== THE PROBLEM ==
Starting with the line below that holds "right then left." and stopping after the line that holds "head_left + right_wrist", transcribe the lines exactly, leaving out all pictures.

[RECORDED INFORMATION Boundary: Start]

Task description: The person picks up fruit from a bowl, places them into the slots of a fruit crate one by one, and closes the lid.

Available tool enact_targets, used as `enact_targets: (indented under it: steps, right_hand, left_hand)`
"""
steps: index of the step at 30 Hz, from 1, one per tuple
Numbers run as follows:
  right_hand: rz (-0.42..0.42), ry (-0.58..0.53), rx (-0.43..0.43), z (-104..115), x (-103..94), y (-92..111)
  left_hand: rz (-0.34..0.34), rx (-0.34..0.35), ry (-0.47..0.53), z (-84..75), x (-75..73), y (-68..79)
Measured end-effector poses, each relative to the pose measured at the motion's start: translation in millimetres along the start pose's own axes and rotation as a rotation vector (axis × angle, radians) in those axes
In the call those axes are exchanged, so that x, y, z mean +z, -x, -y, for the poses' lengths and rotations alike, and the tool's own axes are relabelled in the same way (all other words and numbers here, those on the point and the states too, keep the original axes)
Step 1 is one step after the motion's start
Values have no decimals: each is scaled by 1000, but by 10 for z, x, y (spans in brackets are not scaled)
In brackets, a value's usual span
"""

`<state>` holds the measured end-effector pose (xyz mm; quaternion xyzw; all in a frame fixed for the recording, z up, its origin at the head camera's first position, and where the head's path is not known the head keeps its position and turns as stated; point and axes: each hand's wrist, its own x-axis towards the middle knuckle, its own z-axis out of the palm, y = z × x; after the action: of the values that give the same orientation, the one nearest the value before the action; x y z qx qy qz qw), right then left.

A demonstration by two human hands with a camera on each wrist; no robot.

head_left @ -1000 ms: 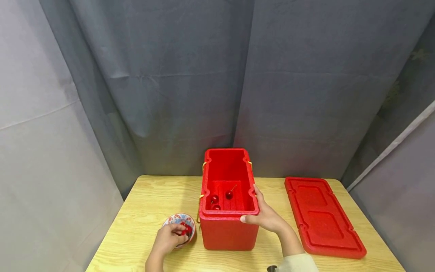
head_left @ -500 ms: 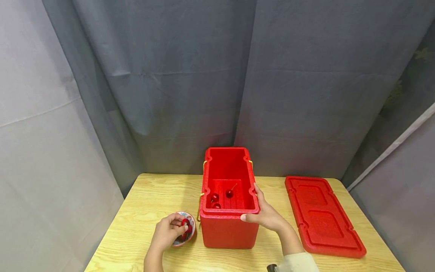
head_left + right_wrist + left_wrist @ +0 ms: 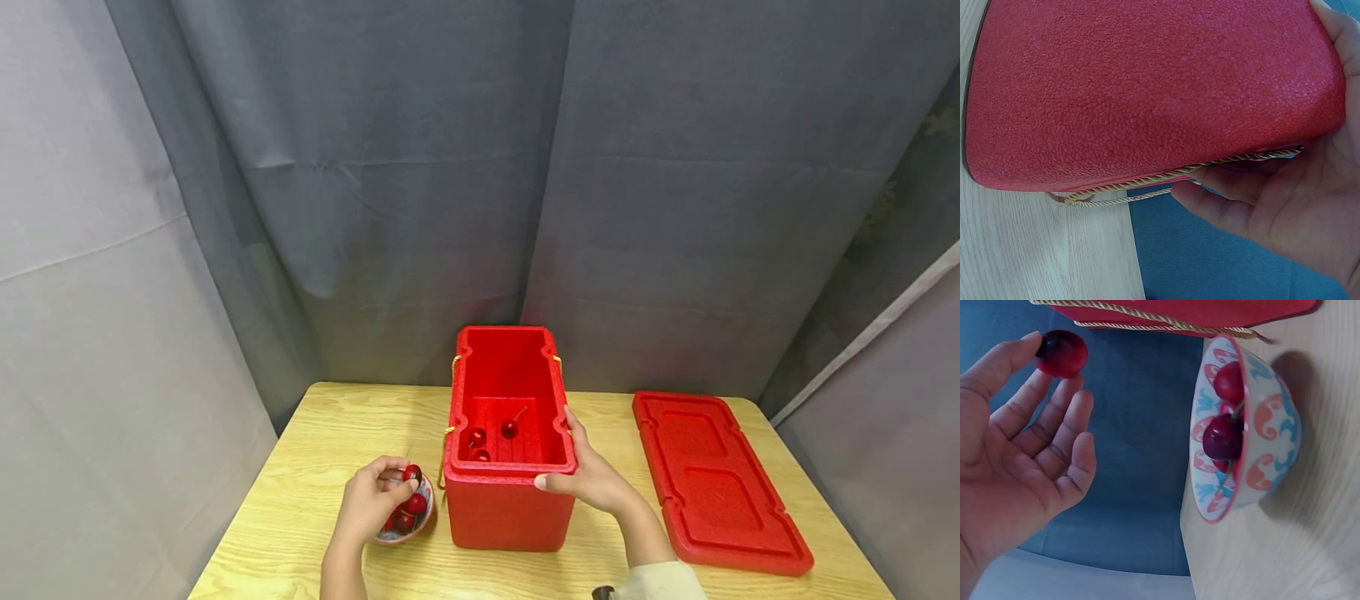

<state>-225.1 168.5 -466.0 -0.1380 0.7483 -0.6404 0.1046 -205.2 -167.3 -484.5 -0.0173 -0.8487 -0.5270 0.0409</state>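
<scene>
Above a small patterned bowl (image 3: pixel 1279 444), my left hand (image 3: pixel 367 504) pinches a dark red cherry (image 3: pixel 1065 356) between thumb and fingertips. The other fingers of that hand are spread loosely below the cherry in the left wrist view. Several more cherries (image 3: pixel 1224 437) with stems lie in the bowl. My right hand (image 3: pixel 596 480) grips the near right corner of a red foam box (image 3: pixel 510 518), thumb on the front and fingers along the side. The box stands uncovered, and three cherries (image 3: pixel 510 428) show on its floor.
A red lid (image 3: pixel 723 487) lies flat on the wooden table (image 3: pixel 360 417) at the right. Yellow cord handles (image 3: pixel 1147 181) hang along the box's sides. Grey curtains (image 3: pixel 420 208) enclose the table at the back and sides.
My left hand has risen from inside the bowl, lifting a cherry above the rim. The right hand keeps its grip on the box, and the cherries in the box have not moved.
</scene>
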Motion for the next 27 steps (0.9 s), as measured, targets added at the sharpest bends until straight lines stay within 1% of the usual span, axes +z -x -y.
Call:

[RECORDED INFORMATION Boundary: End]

== WRITTEN REPLY ==
`<state>` holds the measured end-effector pose (xyz mm; quaternion xyzw; all in a frame fixed for the recording, z up, its origin at the head camera's first position, and where the head's path is not known the head keeps its position and turns as stated; point and axes: each hand's wrist, its own x-axis towards the middle knuckle, its own z-axis out of the palm, y = z × x; after the action: of the values that give the same orientation, the one nearest the value before the action; x y z qx qy qz qw), right then left.

A demonstration by two human hands with a camera on each wrist; no robot.

head_left @ -1000 ms: 
head_left @ -500 ms: 
head_left + right_wrist + left_wrist @ +0 ms: 

No further output is required for this exercise.